_TASK INSTRUCTIONS_
How many lines of the data include the string "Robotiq"? State that number alone.

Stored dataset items
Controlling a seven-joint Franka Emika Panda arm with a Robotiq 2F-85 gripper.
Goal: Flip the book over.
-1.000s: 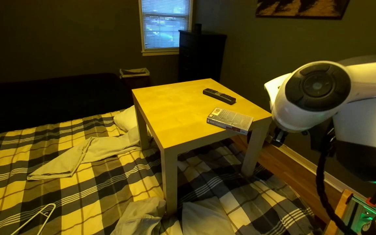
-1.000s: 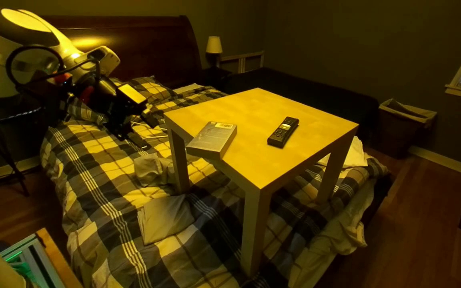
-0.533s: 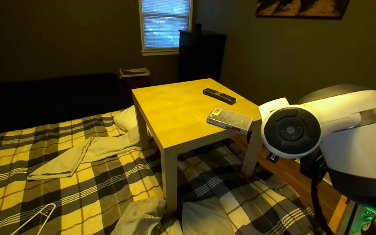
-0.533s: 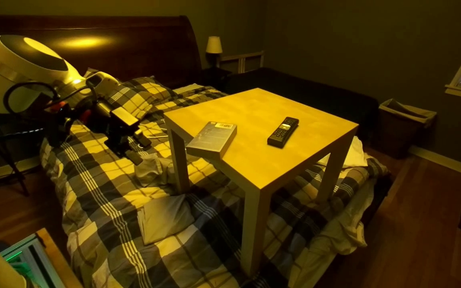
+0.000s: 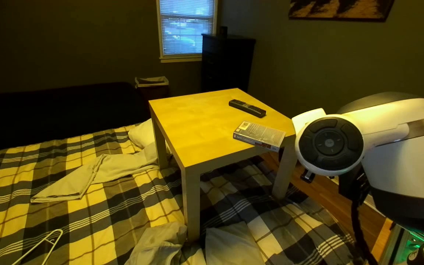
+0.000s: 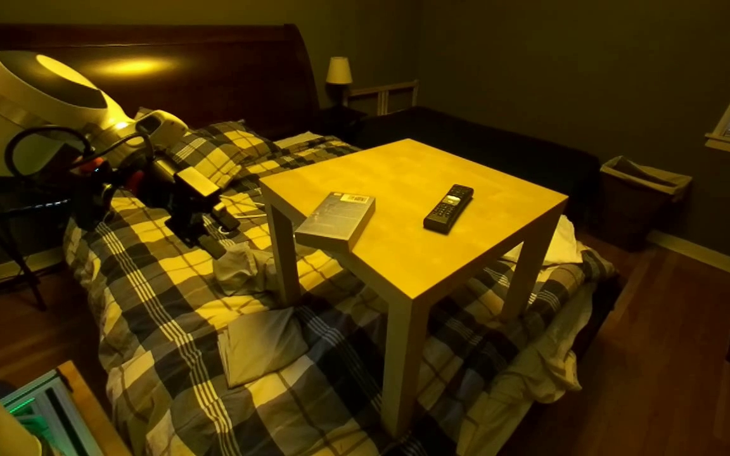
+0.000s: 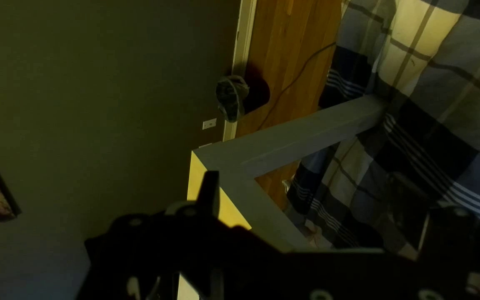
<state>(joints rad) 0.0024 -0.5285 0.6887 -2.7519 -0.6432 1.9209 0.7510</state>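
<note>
The book lies flat on the yellow table, pale grey printed face up, with a small label at one end. One corner overhangs the table edge; the book also shows in an exterior view. My gripper is off the table, beside the book's overhanging side and lower than the tabletop in the picture. Its fingers are apart with nothing between them. In the wrist view the open gripper faces a table corner and leg; I cannot make out the book there. In an exterior view the wrist hides most of the gripper.
A black remote lies on the table near the book. The table stands on a bed with a plaid cover. Table legs rise close to the gripper. Grey cloths lie below, and a hanger lies on the bed.
The arm and gripper have moved down beside the table over the last second, mostly in the first half, then risen very slightly. The book and remote have not moved.
</note>
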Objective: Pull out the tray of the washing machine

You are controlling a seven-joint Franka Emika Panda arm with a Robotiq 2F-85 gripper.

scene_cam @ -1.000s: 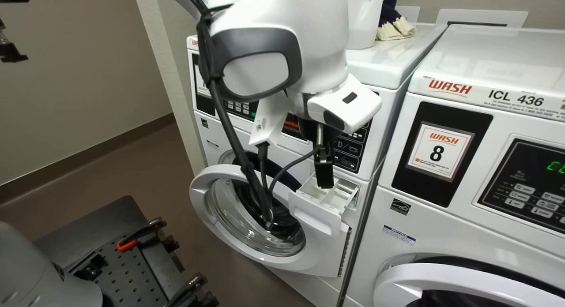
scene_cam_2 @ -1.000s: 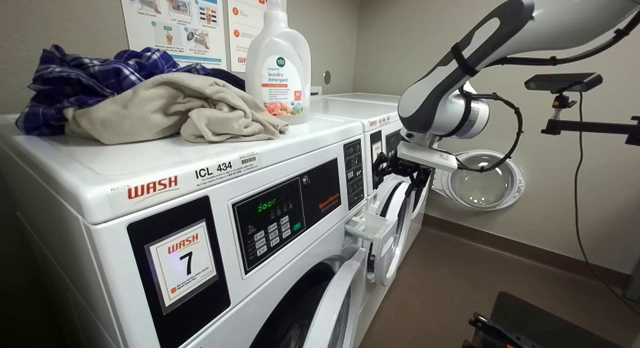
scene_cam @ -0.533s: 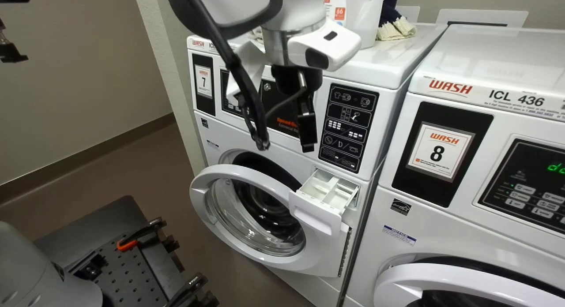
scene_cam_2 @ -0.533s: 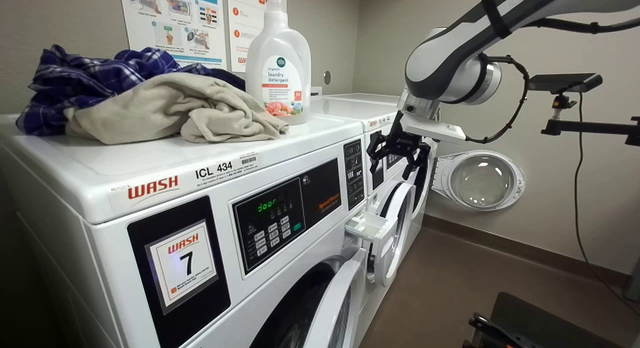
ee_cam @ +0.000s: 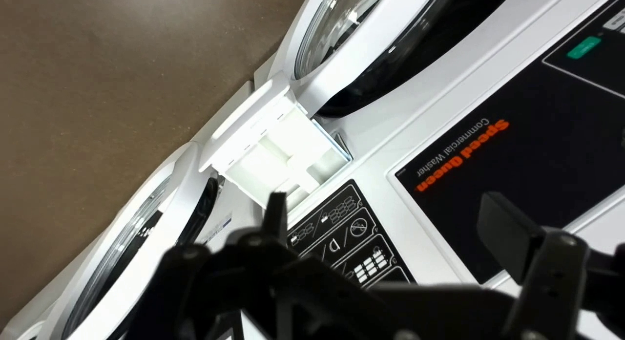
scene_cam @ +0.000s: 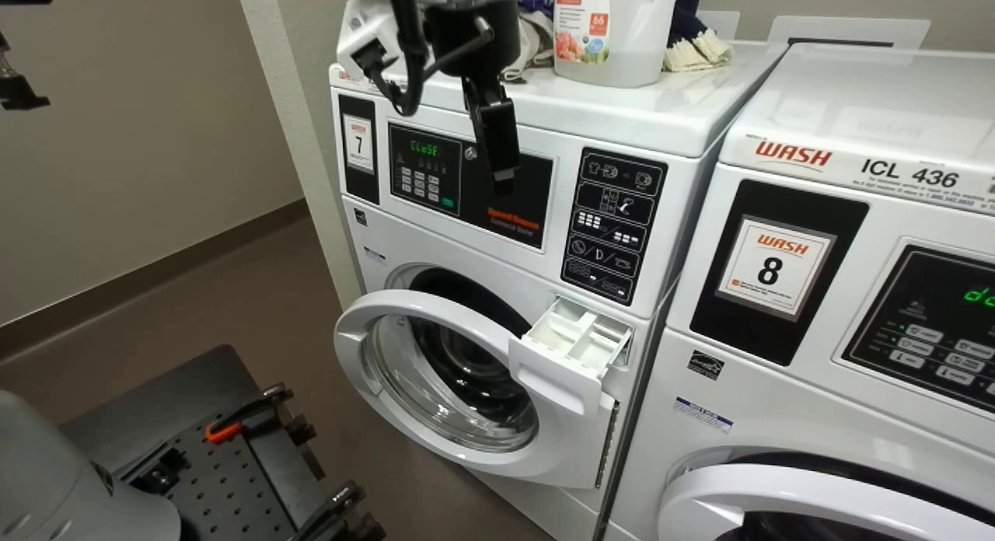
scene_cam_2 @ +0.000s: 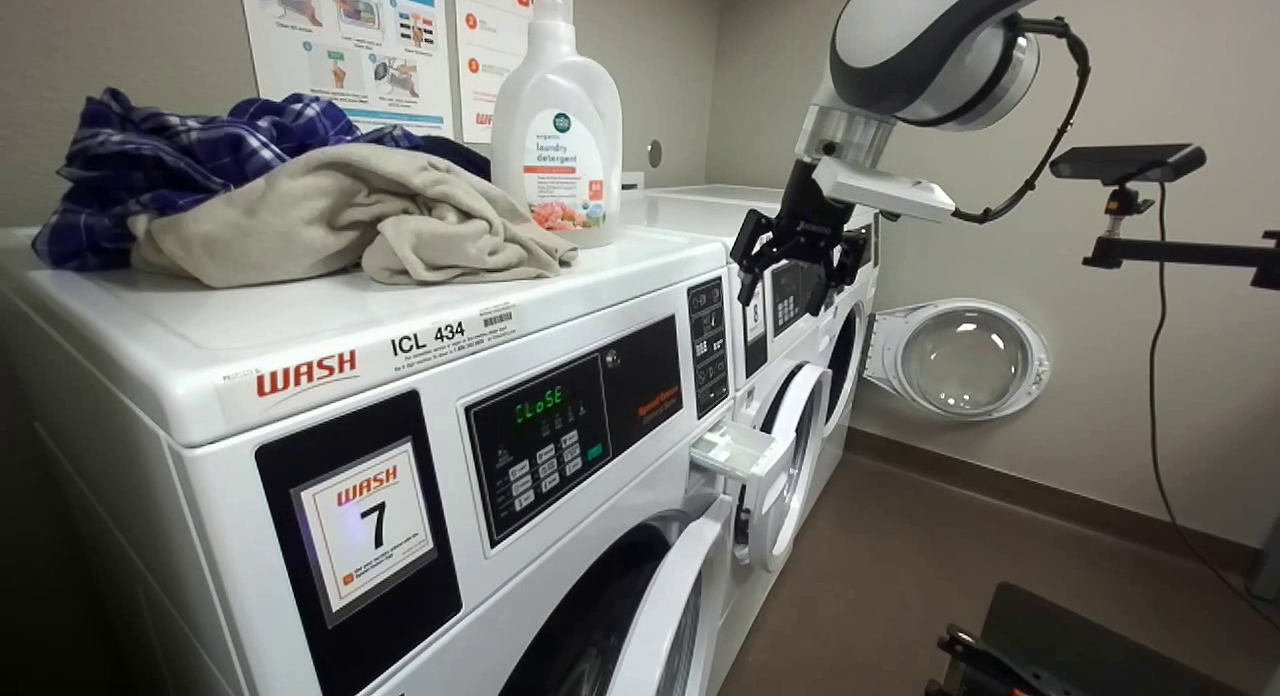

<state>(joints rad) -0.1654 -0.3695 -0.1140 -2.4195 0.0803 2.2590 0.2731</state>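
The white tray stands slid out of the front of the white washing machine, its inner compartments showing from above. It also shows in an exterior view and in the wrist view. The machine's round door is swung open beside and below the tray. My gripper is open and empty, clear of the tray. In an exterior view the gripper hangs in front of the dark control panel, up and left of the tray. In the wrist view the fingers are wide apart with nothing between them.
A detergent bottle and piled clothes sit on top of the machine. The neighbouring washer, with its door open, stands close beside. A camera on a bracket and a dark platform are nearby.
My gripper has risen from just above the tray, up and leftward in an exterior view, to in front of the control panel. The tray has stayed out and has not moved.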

_RESPONSE TO THIS EXERCISE_
2